I squinted over to see Austin withdraw his pistol.
I knew it wouldn't work.
However, I didn't want to discourage him,
since I knew it'd still help as a distraction at best.
What I also saw was that he didn't cover his face when the cloud blew in.
Something I felt I shouldn't have had to tell him,
but he didn't figure out in time.
He was screaming in pain,
rubbing the dust from his eyes,
only making it worse
since his arms and hands
must have been coated by now.
Before I had a chance to help him,
he darted away,
trying to get out the cloud.
A rocky mistake.
I left after him
at a more cautious pace.
I eased my way to where he went,
following his panic shouting.
The juxtaposition
of not believing what I told him
to being attacked
seemed to have sent him in a bit of a frenzy.
though his skepticism was still apparent as he called out to his assailant like they were a human.

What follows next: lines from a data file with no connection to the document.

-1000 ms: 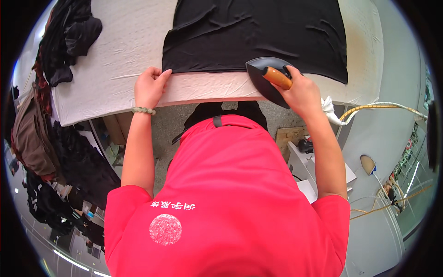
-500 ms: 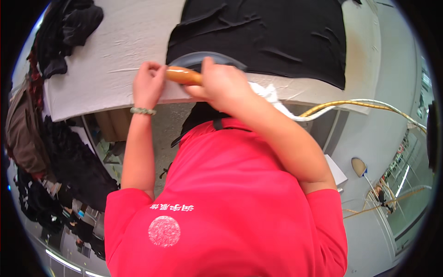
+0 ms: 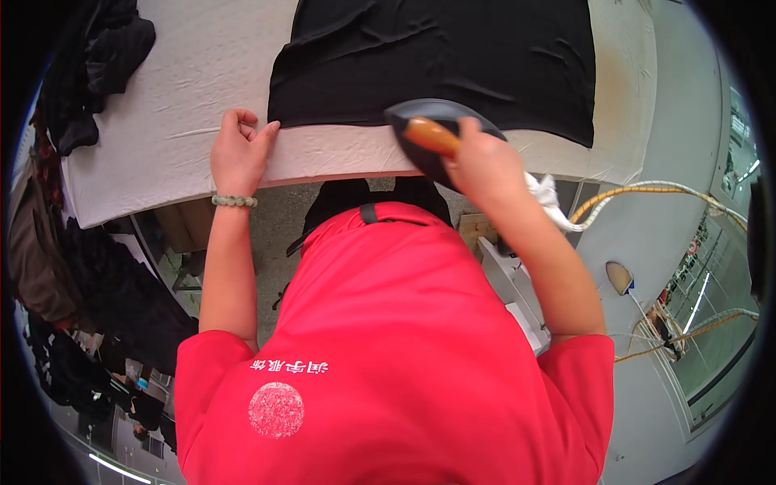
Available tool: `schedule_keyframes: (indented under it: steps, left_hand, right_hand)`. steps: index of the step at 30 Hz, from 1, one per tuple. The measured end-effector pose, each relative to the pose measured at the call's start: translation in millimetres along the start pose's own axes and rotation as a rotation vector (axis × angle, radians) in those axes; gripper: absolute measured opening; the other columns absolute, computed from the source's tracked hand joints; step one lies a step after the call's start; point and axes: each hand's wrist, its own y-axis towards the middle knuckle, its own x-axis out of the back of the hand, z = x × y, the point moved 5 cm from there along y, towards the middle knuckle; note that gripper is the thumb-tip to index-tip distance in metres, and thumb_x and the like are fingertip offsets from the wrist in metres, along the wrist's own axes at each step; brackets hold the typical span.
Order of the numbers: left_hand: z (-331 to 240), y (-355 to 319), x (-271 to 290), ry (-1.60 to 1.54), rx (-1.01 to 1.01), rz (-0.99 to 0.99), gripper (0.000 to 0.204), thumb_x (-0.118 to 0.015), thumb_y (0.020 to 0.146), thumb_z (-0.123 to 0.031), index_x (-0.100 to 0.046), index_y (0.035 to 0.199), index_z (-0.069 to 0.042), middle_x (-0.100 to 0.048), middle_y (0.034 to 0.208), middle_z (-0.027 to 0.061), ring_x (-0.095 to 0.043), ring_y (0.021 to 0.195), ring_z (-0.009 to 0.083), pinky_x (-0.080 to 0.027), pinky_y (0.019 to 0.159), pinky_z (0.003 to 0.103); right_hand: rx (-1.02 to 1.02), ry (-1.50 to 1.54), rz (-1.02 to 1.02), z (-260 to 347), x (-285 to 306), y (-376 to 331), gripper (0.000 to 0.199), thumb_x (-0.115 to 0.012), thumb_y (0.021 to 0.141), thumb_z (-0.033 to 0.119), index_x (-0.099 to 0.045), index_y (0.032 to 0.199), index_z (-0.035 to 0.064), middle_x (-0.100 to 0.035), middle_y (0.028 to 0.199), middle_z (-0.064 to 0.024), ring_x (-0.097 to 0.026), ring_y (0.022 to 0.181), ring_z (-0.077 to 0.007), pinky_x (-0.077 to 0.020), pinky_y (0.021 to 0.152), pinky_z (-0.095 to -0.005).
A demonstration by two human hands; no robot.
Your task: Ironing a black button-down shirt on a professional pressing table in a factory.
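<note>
My right hand [image 3: 487,166] is wrapped round the orange handle of a dark steam iron [image 3: 440,109], slightly blurred by motion. The iron overlaps the near edge of a black garment [image 3: 436,56] and the front edge of the pale padded ironing table [image 3: 323,153]. I cannot tell whether its sole touches the cloth. My left hand [image 3: 240,153], wearing a beaded bracelet, is at the garment's near left corner. Its thumb points toward that corner, apart from the loosely curled fingers. The garment lies spread, with several creases across it.
Dark clothes [image 3: 113,61] are heaped on the table's left end, and more hang [image 3: 121,275] beyond it. White cloth [image 3: 547,198] shows by my right wrist, where yellow and white hoses [image 3: 638,187] run right. A white box [image 3: 529,323] stands below.
My right hand has carried the iron rightward, away from the garment's near left corner. My left hand has shifted slightly left relative to my view, and the iron's handle no longer meets it.
</note>
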Motion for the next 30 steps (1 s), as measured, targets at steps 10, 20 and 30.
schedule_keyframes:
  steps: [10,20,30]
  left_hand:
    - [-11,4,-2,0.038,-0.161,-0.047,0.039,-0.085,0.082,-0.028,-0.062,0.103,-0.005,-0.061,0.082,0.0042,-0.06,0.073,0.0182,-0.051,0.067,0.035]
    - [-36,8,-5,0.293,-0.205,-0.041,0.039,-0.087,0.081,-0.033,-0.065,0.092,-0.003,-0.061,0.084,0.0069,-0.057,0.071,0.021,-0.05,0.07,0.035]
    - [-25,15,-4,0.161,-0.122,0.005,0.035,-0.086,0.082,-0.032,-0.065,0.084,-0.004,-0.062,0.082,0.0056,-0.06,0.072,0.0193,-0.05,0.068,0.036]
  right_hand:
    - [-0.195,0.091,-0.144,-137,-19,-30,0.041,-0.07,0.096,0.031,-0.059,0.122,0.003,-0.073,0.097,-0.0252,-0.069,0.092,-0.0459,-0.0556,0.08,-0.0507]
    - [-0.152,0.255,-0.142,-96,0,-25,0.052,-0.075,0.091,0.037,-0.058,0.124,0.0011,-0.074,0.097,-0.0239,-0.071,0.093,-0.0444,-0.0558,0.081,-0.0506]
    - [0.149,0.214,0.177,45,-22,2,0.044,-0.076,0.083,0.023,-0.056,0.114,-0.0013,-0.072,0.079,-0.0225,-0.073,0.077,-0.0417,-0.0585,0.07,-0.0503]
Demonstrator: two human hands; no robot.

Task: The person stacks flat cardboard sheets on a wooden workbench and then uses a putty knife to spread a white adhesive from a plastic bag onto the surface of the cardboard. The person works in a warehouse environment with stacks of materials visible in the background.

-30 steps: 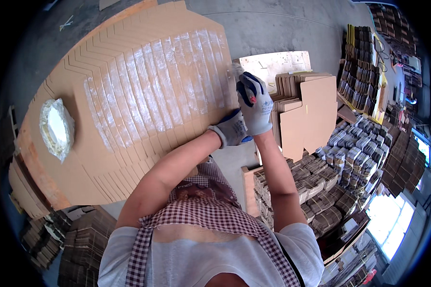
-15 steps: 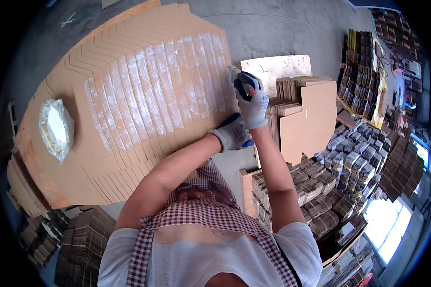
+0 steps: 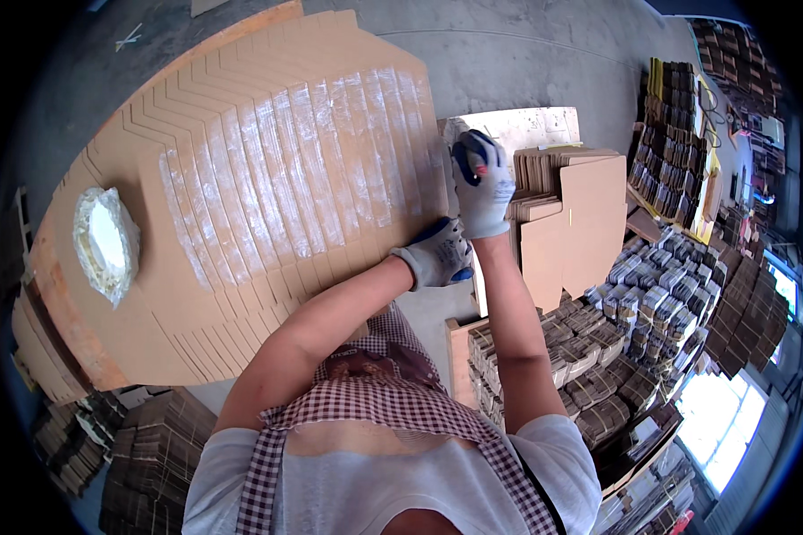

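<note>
Flat cardboard sheets (image 3: 152, 312) lie fanned out in overlapping rows, with shiny whitish strips (image 3: 285, 169) across their middles. At their right edge my left hand (image 3: 437, 254), in a grey and blue glove, is curled, its fingertips turned away from view. Just beyond it my right hand (image 3: 485, 183), gloved alike, is closed with the fingers bent in. A pale thing shows beside its fingers, too covered to name. A ring-shaped roll in crinkled clear plastic (image 3: 107, 248) rests on the sheets at the left.
To the right, stacked brown cardboard pieces (image 3: 589, 223) stand by a whitish board (image 3: 544, 125). Tied cardboard bundles (image 3: 589, 357) and pale bundles (image 3: 660, 285) fill the lower right. More dark stacks (image 3: 156, 464) sit at lower left. Grey concrete floor (image 3: 509, 62) runs behind.
My right hand has moved a little to the right, off the sheets' edge. My left hand has shifted slightly right and stays curled by the near right corner.
</note>
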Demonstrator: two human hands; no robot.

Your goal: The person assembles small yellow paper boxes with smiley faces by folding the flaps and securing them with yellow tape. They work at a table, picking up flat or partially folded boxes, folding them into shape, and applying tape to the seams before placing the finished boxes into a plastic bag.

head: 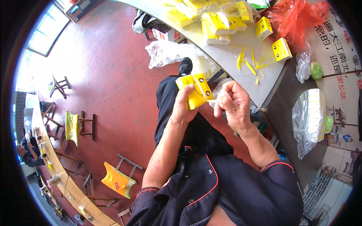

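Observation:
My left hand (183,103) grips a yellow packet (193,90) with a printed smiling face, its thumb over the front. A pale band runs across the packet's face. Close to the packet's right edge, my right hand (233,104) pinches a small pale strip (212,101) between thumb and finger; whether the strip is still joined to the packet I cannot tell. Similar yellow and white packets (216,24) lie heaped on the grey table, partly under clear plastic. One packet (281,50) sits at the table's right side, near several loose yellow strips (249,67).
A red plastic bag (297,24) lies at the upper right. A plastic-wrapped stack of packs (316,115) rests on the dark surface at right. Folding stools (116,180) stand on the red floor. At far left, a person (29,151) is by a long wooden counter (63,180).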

Give yourself up and you'll be shown proper treatment, he screamed, a terrible bluff.
I got him, over here, I heard me say, which flipped his mood immediately.
Thank God, they're going to pay for this, he said threateningly through a grin and shot off towards my voice.
Except it wasn't me who said that.
I didn't get a chance to stop him, before I heard him jump into a nearby bush, followed by horrific screaming.
It echoed around and faded away at frightening speed, further into the wooded area away from where I was,
trying to avoid me coming in to help.
At that, I stood up, sighed, while stretching my aching limbs from all that sneaking, and got to work.
Knowing I wouldn't be disturbed, I casually made my way around.
and set up wards all around the main trail.
I saw some side trails, but ignored those.
The cheapskates only paid for the main trail,
so they only get the main trail.
When I made my way to the edge of the trail,
ready to call it quits,
I saw them.
Two familiar figures,
with fresh smears of red on their faces and hands.
My fist clench at the sight of them.
They don't have to do any threatening movement,
to provoke me, because they know how to get to me.
After all these years, they consistently taunt me with the skins of Regina and Davis, tattered
and barely held together.
But I recognized them regardless.
It was dawned by the time I was done.
I emerged from the trail and met the other police officers from before.
They had less energy to challenge me this time, as they seemed tired from their long night
of escapades. I told them I was done and grabbed my stuff. They asked where Austin was,
and I told them he said he'd head back to meet them not long ago in an innocent tone,
acting oblivious to everything that went down. I used their confusion as a chance to slip away
and headed back. I informed the higher-ups that there shouldn't be a problem at that specific
trail anymore, and that I'm open for any more work they send my way. But I didn't tell
the gritty details.
That's the secret with my job.
99% of the time, the Skinwalker never gets killed.
I mean, they're damn near impossible to kill.
You either have to burn their hidden skin,
which they make damn well impossible to find.
Whisper their original human name
that's often lost to the ethers of time,
or somehow overpower them and tried to kill them with silver,
which I mean, good luck with that if you want to try.
I've been around so long because I've been smart.
I just work on cutting down their hunting grounds one trail at a time.